Common stall causes: synchronous file I/O, DNS lookups, CPU intensive computation in handlers, accidentally calling blocking APIs. Monitor event loop lag: time between iterations should be microseconds. Millisecond lags indicate problems. Second lags are emergencies.
Backpressure Failures
When producers outpace consumers, buffers grow. Without backpressure, memory exhausts. Event loops accumulate data faster than handlers process it. Each connection queues data. 10,000 connections with 10 KB buffered is 100 MB. Growth continues until OOM.
Implement backpressure by pausing reads when buffers fill.
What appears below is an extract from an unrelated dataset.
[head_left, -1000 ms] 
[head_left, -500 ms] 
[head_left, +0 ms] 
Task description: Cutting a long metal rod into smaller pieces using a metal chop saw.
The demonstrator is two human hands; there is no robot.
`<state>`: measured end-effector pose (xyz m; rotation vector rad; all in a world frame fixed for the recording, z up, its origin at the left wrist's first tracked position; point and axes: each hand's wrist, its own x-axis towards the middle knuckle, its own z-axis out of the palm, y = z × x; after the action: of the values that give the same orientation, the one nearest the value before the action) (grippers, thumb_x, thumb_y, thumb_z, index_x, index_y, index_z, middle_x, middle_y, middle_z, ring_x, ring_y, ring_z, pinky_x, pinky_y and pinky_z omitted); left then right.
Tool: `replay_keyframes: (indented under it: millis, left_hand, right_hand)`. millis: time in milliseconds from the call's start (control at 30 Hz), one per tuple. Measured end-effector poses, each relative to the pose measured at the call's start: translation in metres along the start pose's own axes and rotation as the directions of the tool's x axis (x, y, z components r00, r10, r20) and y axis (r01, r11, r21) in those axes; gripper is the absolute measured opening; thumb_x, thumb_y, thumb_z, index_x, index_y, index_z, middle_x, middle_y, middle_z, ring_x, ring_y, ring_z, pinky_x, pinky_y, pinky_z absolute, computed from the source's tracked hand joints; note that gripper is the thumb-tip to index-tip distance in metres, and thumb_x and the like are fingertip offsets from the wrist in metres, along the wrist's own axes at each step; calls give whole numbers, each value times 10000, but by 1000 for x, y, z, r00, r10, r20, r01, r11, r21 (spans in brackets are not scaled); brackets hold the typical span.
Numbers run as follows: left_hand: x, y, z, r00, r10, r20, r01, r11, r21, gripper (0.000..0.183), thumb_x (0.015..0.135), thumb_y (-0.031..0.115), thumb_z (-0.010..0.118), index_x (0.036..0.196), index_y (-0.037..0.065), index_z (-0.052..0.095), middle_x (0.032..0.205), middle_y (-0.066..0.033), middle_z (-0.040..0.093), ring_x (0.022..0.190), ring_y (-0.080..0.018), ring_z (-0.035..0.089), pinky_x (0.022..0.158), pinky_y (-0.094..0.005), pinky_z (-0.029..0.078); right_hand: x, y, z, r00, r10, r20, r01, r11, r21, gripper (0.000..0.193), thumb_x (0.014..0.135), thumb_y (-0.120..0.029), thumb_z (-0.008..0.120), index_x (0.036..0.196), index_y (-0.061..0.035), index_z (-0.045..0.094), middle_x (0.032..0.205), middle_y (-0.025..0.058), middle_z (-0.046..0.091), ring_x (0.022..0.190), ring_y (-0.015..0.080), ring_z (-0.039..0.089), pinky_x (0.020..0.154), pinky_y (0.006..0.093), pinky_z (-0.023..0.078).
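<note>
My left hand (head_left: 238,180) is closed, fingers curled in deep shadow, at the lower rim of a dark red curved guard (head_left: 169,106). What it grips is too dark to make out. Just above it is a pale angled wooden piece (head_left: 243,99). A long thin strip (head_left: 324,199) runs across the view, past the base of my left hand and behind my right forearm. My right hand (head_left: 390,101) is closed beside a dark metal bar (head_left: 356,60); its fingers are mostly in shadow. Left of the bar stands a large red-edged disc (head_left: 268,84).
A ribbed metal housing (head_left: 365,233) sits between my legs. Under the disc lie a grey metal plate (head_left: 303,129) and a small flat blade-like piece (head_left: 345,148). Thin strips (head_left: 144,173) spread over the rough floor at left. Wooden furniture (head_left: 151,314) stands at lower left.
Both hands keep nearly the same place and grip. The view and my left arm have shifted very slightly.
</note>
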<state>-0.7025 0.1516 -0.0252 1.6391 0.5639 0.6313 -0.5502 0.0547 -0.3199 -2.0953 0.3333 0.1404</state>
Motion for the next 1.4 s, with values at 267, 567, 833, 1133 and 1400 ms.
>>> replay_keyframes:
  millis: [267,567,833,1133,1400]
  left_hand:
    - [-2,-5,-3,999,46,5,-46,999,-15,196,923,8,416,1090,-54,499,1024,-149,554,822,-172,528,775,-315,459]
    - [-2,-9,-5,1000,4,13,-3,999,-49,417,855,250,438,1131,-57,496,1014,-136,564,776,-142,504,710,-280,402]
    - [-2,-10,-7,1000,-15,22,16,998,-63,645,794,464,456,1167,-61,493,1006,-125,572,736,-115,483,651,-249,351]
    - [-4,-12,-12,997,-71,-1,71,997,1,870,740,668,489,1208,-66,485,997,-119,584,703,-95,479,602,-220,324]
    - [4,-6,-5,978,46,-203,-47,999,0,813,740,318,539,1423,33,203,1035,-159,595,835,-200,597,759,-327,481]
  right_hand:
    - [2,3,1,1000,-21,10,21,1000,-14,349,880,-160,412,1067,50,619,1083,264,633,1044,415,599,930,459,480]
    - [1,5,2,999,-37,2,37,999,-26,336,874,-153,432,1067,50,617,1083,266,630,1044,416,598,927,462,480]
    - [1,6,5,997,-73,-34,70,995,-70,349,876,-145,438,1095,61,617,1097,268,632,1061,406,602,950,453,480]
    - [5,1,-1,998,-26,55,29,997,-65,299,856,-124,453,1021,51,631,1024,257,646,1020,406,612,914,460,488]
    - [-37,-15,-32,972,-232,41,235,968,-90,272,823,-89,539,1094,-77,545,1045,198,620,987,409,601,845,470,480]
Stop accepting new connections when at capacity. Return 503 rather than accepting requests you cannot handle. The goal is graceful degradation: serve some requests well rather than all requests poorly.
Thundering Herd
Multiple threads or processes waiting on the same event wake simultaneously. If all 64 workers epoll_wait on a listen socket, one incoming connection wakes all 64. Only one accepts successfully. The other 63 wasted CPU and context switches.
Solutions: EPOLLEXCLUSIVE wakes only one waiter. SO_REUSEPORT creates separate accept queues per thread. Load balancer distributes connections before they reach the server. Modern kernels and libraries handle this, but misconfiguration still causes thundering herds.